O oficial de chancelaria da embaixada brasileira na Bélgica, Otávio Monteiro Barros, foi convocado hoje (8) a depor na CPI da CBF/Nike sobre o tráfico de atletas brasileiros na Europa. Os deputados resolveram ouvi-lo, em data a ser marcada, após o depoimento do ex-jogador e treinador Sérgio Ferreira da Silva. De acordo com o presidente da comissão, deputado Aldo Rebelo (PCdoB-SP), as declarações de Ferreira da Silva confirmaram as suspeitas de que Monteiro Barros agenciava jogadores, inclusive menores de idade. ‘‘Ele agenciava jogadores e era remunerado por isso’’, afirmou o parlamentar. O treinador confirmou que Monteiro Barros seria o dono do passe do jogador Jefferson, que atua nas categorias de base do Paris Saint-Germain, na França.
A CPI pediu providências ao Itamaraty em dezembro, quando os deputados se encontraram com o secretário-geral, Luiz Felipe de Seixas Corrêa. Na quarta-feira, o assessor de relações com o Congresso, embaixador Souza Gomes, entregou a Aldo Rebelo o relatório preliminar sobre as atividades de Monteiro Barros. O presidente da CPI informou que o Itamaraty vai aguardar a conclusão das investigações da comissão para decidir o que fazer com o funcionário.
O depoente Sérgio Ferreira da Silva contou aos deputados que no ano passado, foi convidado por um empresário de nome Nino, que se dizia angolano, a embarcar para Europa com dois garotos treinados por ele.
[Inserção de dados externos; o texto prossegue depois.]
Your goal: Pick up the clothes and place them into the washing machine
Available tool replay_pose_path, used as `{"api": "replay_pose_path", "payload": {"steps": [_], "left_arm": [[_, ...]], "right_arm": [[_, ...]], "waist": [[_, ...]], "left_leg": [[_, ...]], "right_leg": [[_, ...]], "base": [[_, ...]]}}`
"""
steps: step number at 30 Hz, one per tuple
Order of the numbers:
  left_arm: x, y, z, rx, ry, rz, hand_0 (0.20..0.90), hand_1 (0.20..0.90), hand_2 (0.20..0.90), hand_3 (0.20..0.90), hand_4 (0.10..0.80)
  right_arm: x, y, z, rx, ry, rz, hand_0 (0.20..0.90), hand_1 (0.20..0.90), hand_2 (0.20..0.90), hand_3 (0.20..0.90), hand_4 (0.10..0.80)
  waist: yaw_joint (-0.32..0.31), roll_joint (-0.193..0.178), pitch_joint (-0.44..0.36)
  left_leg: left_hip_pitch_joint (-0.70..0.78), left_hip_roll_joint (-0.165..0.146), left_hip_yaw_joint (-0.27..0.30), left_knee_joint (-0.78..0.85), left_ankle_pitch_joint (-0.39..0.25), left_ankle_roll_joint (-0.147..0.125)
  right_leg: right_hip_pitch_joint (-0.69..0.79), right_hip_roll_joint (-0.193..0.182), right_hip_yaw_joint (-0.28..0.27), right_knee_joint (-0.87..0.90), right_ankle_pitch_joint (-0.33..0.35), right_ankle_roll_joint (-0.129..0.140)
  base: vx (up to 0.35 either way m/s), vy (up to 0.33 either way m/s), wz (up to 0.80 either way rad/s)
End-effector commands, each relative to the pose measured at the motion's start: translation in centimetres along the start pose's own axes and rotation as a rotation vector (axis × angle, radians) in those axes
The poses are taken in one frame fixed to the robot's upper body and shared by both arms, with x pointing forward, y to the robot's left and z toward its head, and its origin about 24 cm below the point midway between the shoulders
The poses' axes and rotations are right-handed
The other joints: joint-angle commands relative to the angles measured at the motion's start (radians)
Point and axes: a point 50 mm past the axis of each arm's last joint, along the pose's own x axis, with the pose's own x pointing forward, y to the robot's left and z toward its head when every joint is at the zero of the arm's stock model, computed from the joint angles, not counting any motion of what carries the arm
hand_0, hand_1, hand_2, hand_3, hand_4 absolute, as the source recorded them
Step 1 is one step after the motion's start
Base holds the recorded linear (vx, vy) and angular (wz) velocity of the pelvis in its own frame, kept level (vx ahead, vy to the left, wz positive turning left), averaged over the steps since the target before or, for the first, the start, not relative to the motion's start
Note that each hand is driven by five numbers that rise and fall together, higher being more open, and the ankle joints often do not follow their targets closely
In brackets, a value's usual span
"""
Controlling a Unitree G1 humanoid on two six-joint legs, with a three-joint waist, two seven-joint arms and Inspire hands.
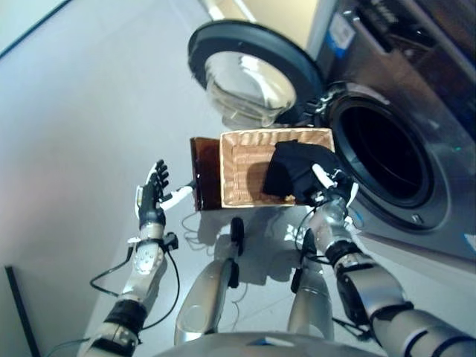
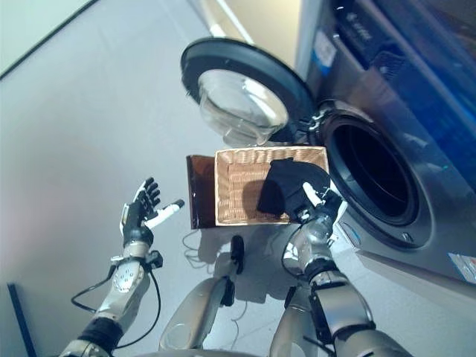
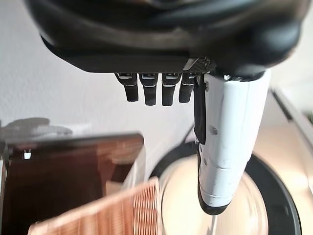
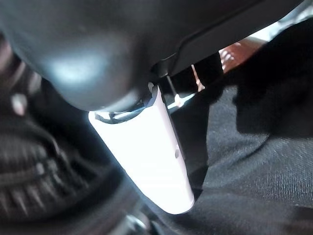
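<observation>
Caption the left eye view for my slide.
Right hand grips black cloth over the basket beside the open washer; left hand open.

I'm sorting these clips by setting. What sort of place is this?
Probably a laundry area: a front-loading washing machine with its round door open, and a wicker basket holding dark clothes on the floor.
</observation>
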Motion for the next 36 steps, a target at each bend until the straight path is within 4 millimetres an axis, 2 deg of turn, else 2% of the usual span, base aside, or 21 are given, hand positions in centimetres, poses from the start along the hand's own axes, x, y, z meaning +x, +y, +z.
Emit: {"api": "replay_pose_path", "payload": {"steps": [1,6,7,8,9,11,12,13,17,19,22,26,30,31,32,36], "left_arm": [[-0.1,-0.1,1.2,-0.048,-0.099,-0.015,0.9,0.9,0.9,0.9,0.8],[-0.2,-0.3,1.1,-0.048,-0.095,-0.03,0.9,0.9,0.9,0.9,0.8],[-0.2,-0.3,1.0,-0.045,-0.093,-0.029,0.9,0.9,0.9,0.9,0.8],[-0.1,-0.4,1.2,-0.045,-0.098,-0.035,0.9,0.9,0.9,0.9,0.8],[-0.2,-0.4,1.3,-0.04,-0.099,-0.044,0.9,0.9,0.9,0.9,0.8],[-0.2,-0.3,1.4,-0.035,-0.105,-0.049,0.9,0.9,0.9,0.9,0.8],[-0.2,-0.3,1.4,-0.035,-0.105,-0.048,0.9,0.9,0.9,0.9,0.8],[-0.2,0.1,1.4,-0.023,-0.103,-0.035,0.9,0.9,0.9,0.9,0.8],[-0.2,0.7,1.4,-0.02,-0.102,-0.011,0.9,0.9,0.9,0.9,0.8],[0.0,1.6,1.8,-0.031,-0.116,0.02,0.9,0.9,0.9,0.9,0.8],[0.1,2.1,2.0,-0.036,-0.123,0.034,0.9,0.9,0.9,0.9,0.8],[0.3,2.3,2.0,-0.042,-0.124,0.043,0.9,0.9,0.9,0.9,0.8],[0.6,2.7,2.4,-0.043,-0.144,0.06,0.9,0.9,0.9,0.9,0.8],[0.6,2.7,2.4,-0.043,-0.144,0.06,0.9,0.9,0.9,0.9,0.8],[0.7,2.8,2.6,-0.037,-0.157,0.068,0.9,0.9,0.9,0.9,0.8],[1.0,2.6,3.0,-0.024,-0.175,0.067,0.9,0.9,0.9,0.9,0.8]], "right_arm": [[0.6,-0.3,4.0,0.143,-0.192,0.008,0.2,0.2,0.2,0.2,0.3],[1.2,-0.4,4.1,0.023,-0.182,-0.01,0.2,0.2,0.2,0.2,0.3],[1.4,-0.1,4.3,-0.021,-0.181,-0.006,0.233,0.233,0.233,0.233,0.324],[1.5,0.4,4.4,-0.095,-0.181,0.002,0.551,0.551,0.551,0.551,0.551],[1.8,0.8,4.7,-0.209,-0.192,0.008,0.9,0.9,0.9,0.9,0.8],[1.7,1.9,5.3,-0.355,-0.238,0.051,0.9,0.9,0.9,0.9,0.8],[1.7,1.9,5.3,-0.356,-0.238,0.051,0.9,0.9,0.9,0.9,0.8],[1.8,2.5,6.1,-0.465,-0.289,0.056,0.9,0.9,0.9,0.9,0.8],[1.6,3.4,6.4,-0.532,-0.316,0.103,0.9,0.9,0.9,0.9,0.8],[1.3,4.6,6.3,-0.636,-0.342,0.212,0.9,0.9,0.9,0.9,0.8],[0.7,5.9,6.4,-0.741,-0.396,0.308,0.9,0.9,0.9,0.9,0.8],[0.6,6.2,6.2,-0.84,-0.417,0.349,0.9,0.9,0.9,0.9,0.8],[-0.2,7.8,6.3,-1.089,-0.549,0.454,0.9,0.9,0.9,0.9,0.8],[-0.2,7.8,6.3,-1.089,-0.549,0.454,0.9,0.9,0.9,0.9,0.8],[-0.4,7.9,6.2,-1.242,-0.624,0.471,0.9,0.9,0.9,0.9,0.8],[0.6,6.9,6.4,-1.408,-0.626,0.392,0.9,0.9,0.9,0.9,0.8]], "waist": [[-0.01,0.036,-0.053],[-0.009,0.047,-0.054],[-0.008,0.048,-0.053],[-0.005,0.048,-0.051],[0.001,0.046,-0.05],[0.005,0.044,-0.046],[0.004,0.044,-0.046],[0.007,0.04,-0.042],[0.008,0.029,-0.039],[0.013,0.003,-0.035],[0.013,-0.018,-0.03],[0.012,-0.037,-0.025],[0.014,-0.069,-0.01],[0.014,-0.069,-0.011],[0.013,-0.081,-0.006],[0.021,-0.091,0.0]], "left_leg": [[-0.042,-0.01,-0.015,0.042,-0.076,-0.063],[-0.042,-0.009,0.005,0.051,-0.085,-0.058],[-0.044,-0.008,0.008,0.055,-0.085,-0.058],[-0.047,-0.007,0.01,0.058,-0.086,-0.059],[-0.052,-0.005,0.009,0.059,-0.084,-0.059],[-0.056,-0.002,0.003,0.058,-0.078,-0.062],[-0.056,-0.002,0.003,0.058,-0.078,-0.062],[-0.061,0.0,-0.003,0.06,-0.075,-0.064],[-0.067,0.002,-0.01,0.061,-0.073,-0.067],[-0.079,0.006,-0.016,0.063,-0.069,-0.069],[-0.088,0.009,-0.02,0.066,-0.067,-0.069],[-0.096,0.013,-0.023,0.072,-0.068,-0.071],[-0.113,0.021,-0.03,0.089,-0.067,-0.072],[-0.114,0.021,-0.03,0.089,-0.067,-0.072],[-0.119,0.025,-0.036,0.092,-0.066,-0.075],[-0.134,0.029,-0.048,0.098,-0.063,-0.078]], "right_leg": [[0.018,-0.011,0.005,0.011,-0.049,-0.039],[0.0,-0.005,0.033,0.01,-0.037,-0.04],[-0.005,-0.003,0.036,0.011,-0.035,-0.041],[-0.012,-0.001,0.04,0.014,-0.035,-0.042],[-0.014,0.0,0.036,0.015,-0.034,-0.044],[-0.014,0.002,0.028,0.016,-0.035,-0.047],[-0.013,0.002,0.027,0.016,-0.035,-0.047],[-0.013,0.005,0.02,0.019,-0.038,-0.049],[-0.013,0.008,0.014,0.022,-0.041,-0.053],[-0.019,0.012,0.008,0.027,-0.041,-0.057],[-0.025,0.016,0.005,0.029,-0.041,-0.058],[-0.029,0.017,0.002,0.032,-0.041,-0.06],[-0.039,0.025,-0.004,0.043,-0.043,-0.064],[-0.039,0.025,-0.005,0.043,-0.043,-0.064],[-0.043,0.029,-0.007,0.047,-0.045,-0.066],[-0.053,0.031,-0.019,0.057,-0.049,-0.07]], "base": [[0.082,0.068,-0.04],[0.011,0.02,-0.28],[-0.013,-0.008,-0.13],[-0.021,-0.041,-0.08],[-0.019,-0.063,-0.04],[-0.014,-0.055,-0.02],[-0.006,-0.046,0.02],[0.0,0.0,0.0],[-0.008,-0.049,0.08],[-0.013,-0.06,0.07],[-0.022,-0.033,0.12],[-0.018,-0.02,0.04],[-0.04,-0.036,0.01],[-0.038,-0.031,0.02],[-0.038,-0.037,0.07],[-0.04,-0.038,0.07]]}}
Nino teria prometido arranjar um contrato para Gustavo, de 17 anos, e Wilton, de 18 anos, num time da Alemanha. Sérgio Ferreira da Silva contou que o convite foi aceito, mas que os três foram detidos no aeroporto em Bruxelas, onde iriam fazer a conexão para Berlim. Eles recorreram à embaixada, que alegou nada poder fazer, até que no 12º dia de espera, apareceu Otávio Monteiro Barros prometendo ajudá-los desde que pudesse negociar o passe de Gustavo e de Wilton e de mais dois garotos, Igor e Rodolfo, que também estavam detidos, depois de saírem do Brasil a convite do empresário Ted Júnior.